A standard curve (aka calibration curve) for the protein of interest is constructed by plotting the mean absorbance (y-axis) against the protein concentration (x-axis) and choosing the best fit curve for the data points. Based on the standard curve, we interpolate the sample absorbances to compute the sample concentrations. We will be discussing the steps in more detail below.
The Standard Curve
After obtaining raw data from the ELISA reader, the ELISA results are ready for statistical analysis.
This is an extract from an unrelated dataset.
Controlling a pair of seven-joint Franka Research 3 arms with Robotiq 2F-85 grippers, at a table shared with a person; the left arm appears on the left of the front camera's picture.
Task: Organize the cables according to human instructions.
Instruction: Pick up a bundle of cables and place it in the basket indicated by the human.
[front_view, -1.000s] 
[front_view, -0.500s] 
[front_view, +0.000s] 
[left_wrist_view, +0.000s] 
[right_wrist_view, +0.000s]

We suggest using an ELISA data analysis software for the analysis. Our lab works with CurveExpert 1.4, but many other curve fitting software and tools are available, such as GraphPad Prism. Microsoft Excel can also be used to analyze ELISA results, but it may not offer as many options or flexibility as other programs for scientists.
For this standard curve example, we will be using CurveExpert 1.4 to explain the process.
1. Enter ELISA data into software
Categorize the ELISA raw data into three sections:
- Absorbance of the blank well
- Absorbance of standards with known concentrations
- Absorbance of samples with unknown concentrations
It is important to run the blank well with sample diluent to determine the background absorbance. Even without the presence of the protein, the buffer will still have an OD value. The absorbance of the blank wells should be subtracted from all standard and sample absorbances for accurate OD readings.
Open “CurveExpert 1.4” to see the interface below:
Enter the standard concentration in the x-axis column and the corresponding OD values in the y-axis column. The data plot will be presented in the bottom right corner.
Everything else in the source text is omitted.